[Exercise prompt] Return the line containing "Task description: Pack" and all lines after it exactly; stop at the end of the material.

---------- Raw data

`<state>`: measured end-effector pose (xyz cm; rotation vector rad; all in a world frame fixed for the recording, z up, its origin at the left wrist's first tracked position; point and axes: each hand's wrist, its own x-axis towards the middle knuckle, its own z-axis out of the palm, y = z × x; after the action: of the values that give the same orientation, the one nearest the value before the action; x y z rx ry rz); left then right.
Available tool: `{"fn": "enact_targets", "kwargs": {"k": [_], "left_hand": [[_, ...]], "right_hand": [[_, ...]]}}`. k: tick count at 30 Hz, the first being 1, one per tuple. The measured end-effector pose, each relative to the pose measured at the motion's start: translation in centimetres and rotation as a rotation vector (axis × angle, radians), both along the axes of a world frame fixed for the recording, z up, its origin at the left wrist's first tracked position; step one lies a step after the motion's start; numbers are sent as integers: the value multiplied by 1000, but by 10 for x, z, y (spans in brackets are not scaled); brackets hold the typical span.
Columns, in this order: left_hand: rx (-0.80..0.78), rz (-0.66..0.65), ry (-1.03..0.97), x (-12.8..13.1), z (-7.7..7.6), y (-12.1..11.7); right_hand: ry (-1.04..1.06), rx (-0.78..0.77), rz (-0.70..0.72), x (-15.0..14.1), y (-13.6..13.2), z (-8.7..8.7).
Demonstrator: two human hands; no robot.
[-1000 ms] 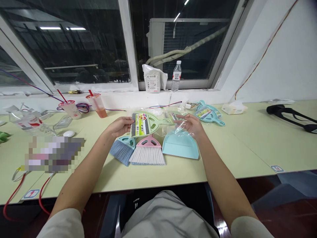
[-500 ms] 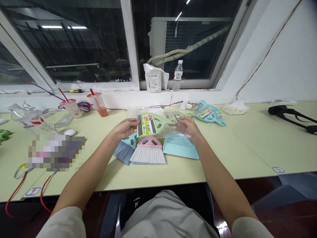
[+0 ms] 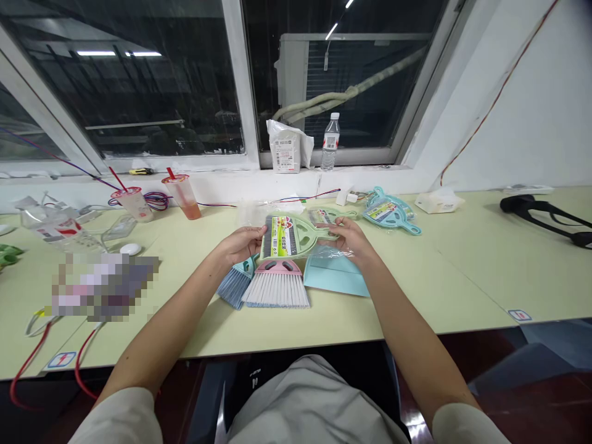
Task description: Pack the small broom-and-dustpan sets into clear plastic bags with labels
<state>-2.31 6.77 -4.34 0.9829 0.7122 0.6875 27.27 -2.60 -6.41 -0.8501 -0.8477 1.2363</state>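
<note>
The green brush-and-dustpan set point(image 3: 289, 237) lies between our two hands, label up, over the middle of the worktop point(image 3: 416, 277), and the relation that counts is its long axis: it runs crosswise in front of us, from the broad bristle end on our left to the slim handle on our right. Our left hand point(image 3: 246, 243) is the nearer to the broad end, its thumb laid on top at the edge and its fingers curled in below, so we judge it closed on that side. Our right hand point(image 3: 349, 240) is at the other end, its fingers bent in around the tip of the handle, with clear plastic film point(image 3: 341, 253) showing under them; how much of the handle and how much of the film it pinches, we cannot tell. Neither hand is spread wide, and the set fills the gap between them. Just this side of it, partly covered in our view, lie the blue brush point(image 3: 235, 285) and the pink brush point(image 3: 277, 283), bristles toward us, with the light-blue dustpan point(image 3: 335, 274) beside them, partly behind our right wrist. Just past the handle, a second green set point(image 3: 326, 214) lies on the far side, and farther off to the right is a wrapped blue set point(image 3: 388, 211), well apart from our left hand.
</note>
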Motion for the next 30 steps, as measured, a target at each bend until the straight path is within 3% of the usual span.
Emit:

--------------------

[Written response]
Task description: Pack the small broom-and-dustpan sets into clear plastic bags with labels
<state>-2.31 6.77 -4.34 0.9829 0.7122 0.6875 27.27 -2.60 -6.41 -0.8501 -0.8477 1.2363</state>
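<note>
The green brush-and-dustpan set point(image 3: 289, 237) lies between our two hands, label up, over the middle of the worktop point(image 3: 416, 277), and the relation that counts is its long axis: it runs crosswise in front of us, from the broad bristle end on our left to the slim handle on our right. Our left hand point(image 3: 246, 243) is the nearer to the broad end, its thumb laid on top at the edge and its fingers curled in below, so we judge it closed on that side. Our right hand point(image 3: 349, 240) is at the other end, its fingers bent in around the tip of the handle, with clear plastic film point(image 3: 341, 253) showing under them; how much of the handle and how much of the film it pinches, we cannot tell. Neither hand is spread wide, and the set fills the gap between them. Just this side of it, partly covered in our view, lie the blue brush point(image 3: 235, 285) and the pink brush point(image 3: 277, 283), bristles toward us, with the light-blue dustpan point(image 3: 335, 274) beside them, partly behind our right wrist. Just past the handle, a second green set point(image 3: 326, 214) lies on the far side, and farther off to the right is a wrapped blue set point(image 3: 388, 211), well apart from our left hand.
</note>
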Motion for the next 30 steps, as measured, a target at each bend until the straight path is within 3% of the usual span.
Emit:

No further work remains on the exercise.